Data extracted from a collection
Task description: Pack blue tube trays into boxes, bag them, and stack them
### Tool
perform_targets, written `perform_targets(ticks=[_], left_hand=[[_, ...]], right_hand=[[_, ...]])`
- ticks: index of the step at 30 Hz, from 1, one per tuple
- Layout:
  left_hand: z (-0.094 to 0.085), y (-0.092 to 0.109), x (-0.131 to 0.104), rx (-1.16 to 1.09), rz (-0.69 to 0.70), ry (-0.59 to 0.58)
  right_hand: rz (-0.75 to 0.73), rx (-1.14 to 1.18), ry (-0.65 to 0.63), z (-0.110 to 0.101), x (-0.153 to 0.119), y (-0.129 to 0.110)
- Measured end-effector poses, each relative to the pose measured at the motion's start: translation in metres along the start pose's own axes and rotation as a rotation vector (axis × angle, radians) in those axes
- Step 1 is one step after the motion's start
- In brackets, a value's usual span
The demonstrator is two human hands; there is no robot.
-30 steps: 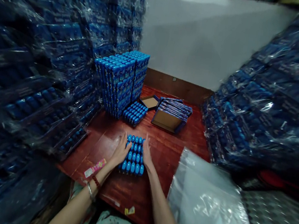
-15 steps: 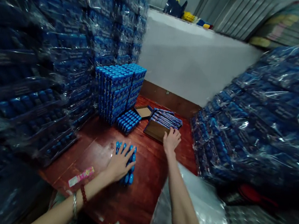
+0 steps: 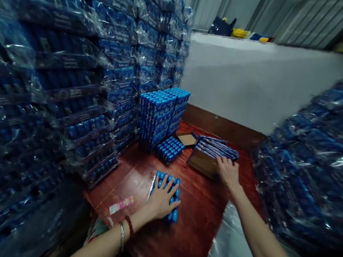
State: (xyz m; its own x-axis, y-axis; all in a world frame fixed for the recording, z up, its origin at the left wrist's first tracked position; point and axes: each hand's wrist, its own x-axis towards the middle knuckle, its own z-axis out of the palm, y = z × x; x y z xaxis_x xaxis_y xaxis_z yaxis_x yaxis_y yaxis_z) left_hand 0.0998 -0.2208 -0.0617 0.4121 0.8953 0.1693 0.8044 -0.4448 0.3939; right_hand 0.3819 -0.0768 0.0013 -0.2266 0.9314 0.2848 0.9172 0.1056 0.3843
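Note:
My left hand (image 3: 162, 197) lies spread over a block of small blue bottles (image 3: 175, 205) standing close together on the reddish wooden surface. The palm and fingers cover much of the block. My right hand (image 3: 227, 170) is at the right edge of an open brown cardboard tray (image 3: 201, 162), its fingers bent over the rim; the thumb is hidden. Behind that tray, several flattened or nested printed trays (image 3: 216, 146) lie fanned out. Another open tray (image 3: 187, 138) is to their left. A filled tray of blue bottles (image 3: 169, 148) sits nearby.
A tall stack of filled blue packs (image 3: 156, 118) stands behind. Plastic-wrapped packs rise as walls on the left (image 3: 55, 65) and right (image 3: 316, 166). A pink wrapper (image 3: 121, 205) lies at left, and clear plastic bags (image 3: 231, 247) lie under my right arm. A white wall (image 3: 230, 73) closes the back.
The view has turned left, so everything sits further right in the picture. My left hand stays on the bottles; my right hand stays at the tray's edge, its fingers slightly shifted.

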Motion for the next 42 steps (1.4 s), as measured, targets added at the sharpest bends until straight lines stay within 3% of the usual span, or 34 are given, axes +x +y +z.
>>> perform_targets(ticks=[4, 10, 14, 19, 30, 35, 42], left_hand=[[0.004, -0.001, 0.000, 0.021, 0.009, 0.004], [0.002, 0.000, 0.000, 0.003, -0.002, 0.001], [-0.001, 0.001, 0.002, -0.040, -0.020, -0.015], [-0.001, 0.001, 0.003, -0.072, -0.023, -0.010], [-0.004, 0.002, 0.003, -0.077, -0.030, -0.022], [-0.001, -0.001, -0.007, 0.003, -0.014, -0.060], [0.008, 0.001, -0.054, 0.120, 0.040, 0.038]], right_hand=[[-0.027, 0.005, -0.027, -0.006, 0.016, -0.011], [0.000, 0.037, -0.044, -0.031, 0.042, -0.013], [0.022, 0.066, -0.031, -0.034, 0.030, -0.018], [0.073, 0.103, -0.039, -0.021, 0.009, -0.035], [0.048, 0.227, -0.041, -0.014, -0.013, -0.056], [0.214, 0.289, -0.037, -0.018, -0.013, -0.044], [0.478, 0.366, 0.017, -0.029, -0.022, -0.011]])
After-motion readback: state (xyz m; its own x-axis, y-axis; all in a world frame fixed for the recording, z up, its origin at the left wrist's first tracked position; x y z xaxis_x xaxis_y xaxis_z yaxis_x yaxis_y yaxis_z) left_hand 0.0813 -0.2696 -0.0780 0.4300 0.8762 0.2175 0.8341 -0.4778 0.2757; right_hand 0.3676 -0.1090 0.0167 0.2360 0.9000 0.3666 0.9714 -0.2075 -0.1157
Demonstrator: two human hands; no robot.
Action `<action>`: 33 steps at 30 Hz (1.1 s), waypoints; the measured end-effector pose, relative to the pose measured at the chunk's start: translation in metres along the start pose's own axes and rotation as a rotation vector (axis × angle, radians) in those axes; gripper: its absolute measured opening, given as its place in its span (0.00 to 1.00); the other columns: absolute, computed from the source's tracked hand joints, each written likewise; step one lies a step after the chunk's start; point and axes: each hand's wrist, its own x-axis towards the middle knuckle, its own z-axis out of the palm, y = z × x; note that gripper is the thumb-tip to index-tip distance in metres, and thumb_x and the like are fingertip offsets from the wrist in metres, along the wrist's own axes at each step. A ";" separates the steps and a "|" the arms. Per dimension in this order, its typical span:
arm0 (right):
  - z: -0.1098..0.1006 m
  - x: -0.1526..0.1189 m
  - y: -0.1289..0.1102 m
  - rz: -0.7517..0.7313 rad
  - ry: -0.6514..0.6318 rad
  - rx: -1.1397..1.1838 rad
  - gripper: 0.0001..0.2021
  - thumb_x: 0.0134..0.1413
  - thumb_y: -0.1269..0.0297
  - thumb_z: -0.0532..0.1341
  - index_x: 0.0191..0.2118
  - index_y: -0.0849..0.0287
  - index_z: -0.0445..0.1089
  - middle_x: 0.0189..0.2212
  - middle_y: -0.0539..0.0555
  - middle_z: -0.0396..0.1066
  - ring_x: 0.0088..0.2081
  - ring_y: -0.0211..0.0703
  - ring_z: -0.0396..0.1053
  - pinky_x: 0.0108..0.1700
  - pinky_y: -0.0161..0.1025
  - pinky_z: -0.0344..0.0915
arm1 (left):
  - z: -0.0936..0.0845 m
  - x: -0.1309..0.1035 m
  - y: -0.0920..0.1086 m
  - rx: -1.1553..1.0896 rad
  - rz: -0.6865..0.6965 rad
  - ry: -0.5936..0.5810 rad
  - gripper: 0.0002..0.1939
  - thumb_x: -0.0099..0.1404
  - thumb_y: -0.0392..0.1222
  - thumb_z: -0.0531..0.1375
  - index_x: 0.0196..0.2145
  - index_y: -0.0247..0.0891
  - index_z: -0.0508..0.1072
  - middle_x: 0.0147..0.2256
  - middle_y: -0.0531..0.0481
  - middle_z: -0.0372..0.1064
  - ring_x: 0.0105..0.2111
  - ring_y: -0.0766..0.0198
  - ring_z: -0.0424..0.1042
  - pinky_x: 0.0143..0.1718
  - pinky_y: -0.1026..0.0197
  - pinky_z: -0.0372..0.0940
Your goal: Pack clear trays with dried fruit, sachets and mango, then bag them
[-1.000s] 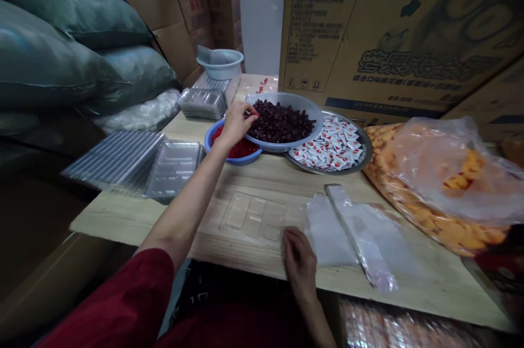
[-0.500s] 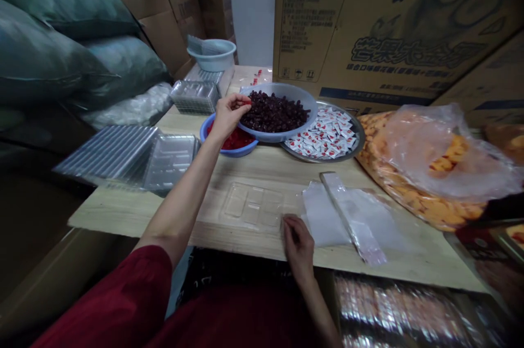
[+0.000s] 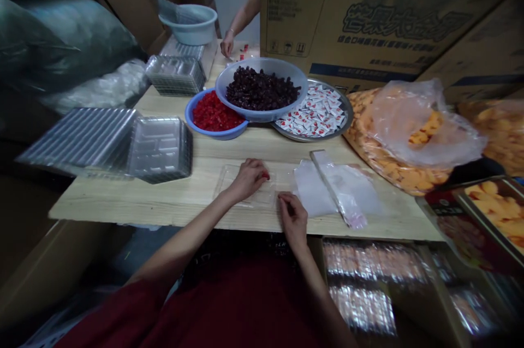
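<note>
My left hand [image 3: 250, 178] is over a clear plastic tray [image 3: 229, 178] with compartments, its fingertips pinching a small red piece [image 3: 266, 174]. Close to the tray's right edge is my right hand [image 3: 293, 211], fingers curled together; whether anything is in them is hidden. Beyond the tray stand a blue bowl of red pieces [image 3: 216, 113], a larger pale bowl of dark dried fruit [image 3: 262, 89] overlapping its rim, and a metal dish of small white packets [image 3: 319, 113]. White sheets and clear plastic bags [image 3: 344, 190] lie right of my right hand.
Stacked clear trays [image 3: 159, 146] stand at the left, more trays [image 3: 176, 72] behind. A co-worker's hand [image 3: 227, 44] reaches in at the back. A bag of orange-yellow pieces [image 3: 368, 135] is on the right; cardboard boxes [image 3: 368, 21] rise behind. Wrapped packs [image 3: 368, 261] sit below the table edge.
My left hand has come from the bowls back toward me, over the clear tray, with the red piece. My right hand stays by the tray. A co-worker's hand has appeared at the back.
</note>
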 end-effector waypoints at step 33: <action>0.019 0.013 0.010 -0.205 -0.134 -0.246 0.09 0.68 0.67 0.58 0.45 0.55 0.76 0.52 0.61 0.70 0.57 0.51 0.66 0.59 0.54 0.67 | -0.001 0.021 -0.002 0.171 -0.036 -0.044 0.06 0.67 0.40 0.62 0.34 0.40 0.79 0.38 0.45 0.76 0.45 0.50 0.69 0.47 0.48 0.61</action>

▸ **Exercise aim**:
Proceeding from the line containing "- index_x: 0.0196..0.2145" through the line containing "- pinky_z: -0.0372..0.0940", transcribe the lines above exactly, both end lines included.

▸ **Task solution**:
  - index_x: 0.0196..0.2145
  - index_y: -0.0247..0.0891
  - index_z: -0.0508..0.1072
  - middle_x: 0.0147..0.2256
  - middle_y: -0.0531..0.0481
  - middle_z: -0.0372..0.1064
  - ring_x: 0.0105..0.2111
  - ring_y: -0.0766..0.0198
  - ring_z: -0.0424..0.1042
  - pinky_x: 0.0143..0.1718
  - pinky_y: -0.1026..0.0197
  - pinky_z: -0.0372..0.0940

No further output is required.